Task goal: Both the line containing "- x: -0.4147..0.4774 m" and the line containing "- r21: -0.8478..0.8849" belong to the span. Output exactly that span from the listing below, and nothing outside it.

Available records:
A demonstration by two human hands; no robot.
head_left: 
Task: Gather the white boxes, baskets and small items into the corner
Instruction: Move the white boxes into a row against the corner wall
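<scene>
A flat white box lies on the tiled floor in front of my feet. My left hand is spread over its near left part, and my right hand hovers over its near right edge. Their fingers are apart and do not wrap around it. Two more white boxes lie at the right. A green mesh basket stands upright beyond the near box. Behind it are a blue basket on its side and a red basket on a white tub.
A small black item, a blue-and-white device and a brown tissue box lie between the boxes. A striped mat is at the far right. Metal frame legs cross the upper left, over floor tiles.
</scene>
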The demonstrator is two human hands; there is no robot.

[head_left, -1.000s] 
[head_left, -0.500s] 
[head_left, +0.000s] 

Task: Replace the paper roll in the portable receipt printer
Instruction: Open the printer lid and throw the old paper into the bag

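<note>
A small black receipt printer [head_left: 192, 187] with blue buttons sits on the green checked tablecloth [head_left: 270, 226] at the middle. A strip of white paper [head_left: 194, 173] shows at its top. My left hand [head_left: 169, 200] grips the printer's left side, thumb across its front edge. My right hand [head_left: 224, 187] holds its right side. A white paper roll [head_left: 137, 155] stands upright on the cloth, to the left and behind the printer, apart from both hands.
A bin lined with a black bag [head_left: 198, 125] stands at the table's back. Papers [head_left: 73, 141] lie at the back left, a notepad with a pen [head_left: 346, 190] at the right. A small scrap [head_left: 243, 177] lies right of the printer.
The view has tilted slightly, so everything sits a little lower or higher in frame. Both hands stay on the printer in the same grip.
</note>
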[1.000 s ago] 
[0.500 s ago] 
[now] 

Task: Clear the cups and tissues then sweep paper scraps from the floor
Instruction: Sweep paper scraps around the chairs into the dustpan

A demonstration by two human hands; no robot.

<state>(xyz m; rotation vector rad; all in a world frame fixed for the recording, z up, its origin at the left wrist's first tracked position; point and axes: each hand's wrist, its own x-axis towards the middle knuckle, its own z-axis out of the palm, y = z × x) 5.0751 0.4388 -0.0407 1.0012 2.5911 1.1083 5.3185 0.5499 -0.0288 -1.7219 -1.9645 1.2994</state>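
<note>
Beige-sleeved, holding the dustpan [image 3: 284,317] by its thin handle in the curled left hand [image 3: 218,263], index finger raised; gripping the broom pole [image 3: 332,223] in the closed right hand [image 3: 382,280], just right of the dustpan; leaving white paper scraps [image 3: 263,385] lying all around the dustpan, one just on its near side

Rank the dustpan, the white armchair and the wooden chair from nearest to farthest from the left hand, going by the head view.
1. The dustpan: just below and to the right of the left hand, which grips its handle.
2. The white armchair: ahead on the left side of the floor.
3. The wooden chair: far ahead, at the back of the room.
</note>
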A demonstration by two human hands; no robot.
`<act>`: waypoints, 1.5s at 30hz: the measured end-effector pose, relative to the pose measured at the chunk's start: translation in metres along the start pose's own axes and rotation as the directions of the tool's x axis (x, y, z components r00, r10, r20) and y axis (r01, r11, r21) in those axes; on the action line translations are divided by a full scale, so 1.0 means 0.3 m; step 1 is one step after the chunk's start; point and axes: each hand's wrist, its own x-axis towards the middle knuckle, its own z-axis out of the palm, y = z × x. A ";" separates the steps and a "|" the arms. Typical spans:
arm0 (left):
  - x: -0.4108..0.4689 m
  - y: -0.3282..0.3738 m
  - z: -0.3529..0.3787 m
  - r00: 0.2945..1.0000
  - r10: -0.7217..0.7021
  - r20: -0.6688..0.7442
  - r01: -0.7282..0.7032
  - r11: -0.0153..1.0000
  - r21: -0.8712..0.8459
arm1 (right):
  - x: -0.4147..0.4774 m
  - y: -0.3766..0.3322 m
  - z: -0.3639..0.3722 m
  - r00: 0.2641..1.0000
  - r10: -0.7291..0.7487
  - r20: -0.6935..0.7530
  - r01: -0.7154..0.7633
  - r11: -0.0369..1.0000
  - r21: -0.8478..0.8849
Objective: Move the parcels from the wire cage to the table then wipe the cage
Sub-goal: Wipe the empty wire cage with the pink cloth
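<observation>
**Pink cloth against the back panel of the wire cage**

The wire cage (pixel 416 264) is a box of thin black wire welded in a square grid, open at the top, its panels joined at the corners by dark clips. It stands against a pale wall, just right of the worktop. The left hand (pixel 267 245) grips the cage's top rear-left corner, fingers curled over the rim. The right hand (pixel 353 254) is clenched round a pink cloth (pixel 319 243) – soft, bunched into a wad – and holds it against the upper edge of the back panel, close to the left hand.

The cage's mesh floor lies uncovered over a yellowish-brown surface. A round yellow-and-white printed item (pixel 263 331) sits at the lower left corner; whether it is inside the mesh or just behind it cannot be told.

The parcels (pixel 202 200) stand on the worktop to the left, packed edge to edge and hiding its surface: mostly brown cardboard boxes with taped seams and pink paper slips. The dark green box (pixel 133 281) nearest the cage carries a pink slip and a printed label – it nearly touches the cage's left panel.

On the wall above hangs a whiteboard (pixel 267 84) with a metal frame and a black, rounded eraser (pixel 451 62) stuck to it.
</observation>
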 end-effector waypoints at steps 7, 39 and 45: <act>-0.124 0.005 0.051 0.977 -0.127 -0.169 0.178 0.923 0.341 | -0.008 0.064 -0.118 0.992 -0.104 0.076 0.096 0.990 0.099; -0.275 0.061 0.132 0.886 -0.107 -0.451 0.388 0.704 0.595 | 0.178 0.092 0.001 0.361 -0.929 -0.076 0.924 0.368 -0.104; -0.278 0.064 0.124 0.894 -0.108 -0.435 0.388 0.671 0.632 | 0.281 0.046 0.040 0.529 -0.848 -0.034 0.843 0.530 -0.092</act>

Response to this task:
  - x: -0.4147..0.4774 m
  - y: -0.3766..0.3322 m
  - z: -0.3639..0.3722 m
  - r00: 0.2641..1.0000
  - r10: -0.7291..0.7487
  - r20: -0.6935..0.7530
  - r01: -0.7154..0.7633
  - r11: -0.0369..1.0000
  - r21: -0.8478..0.8849

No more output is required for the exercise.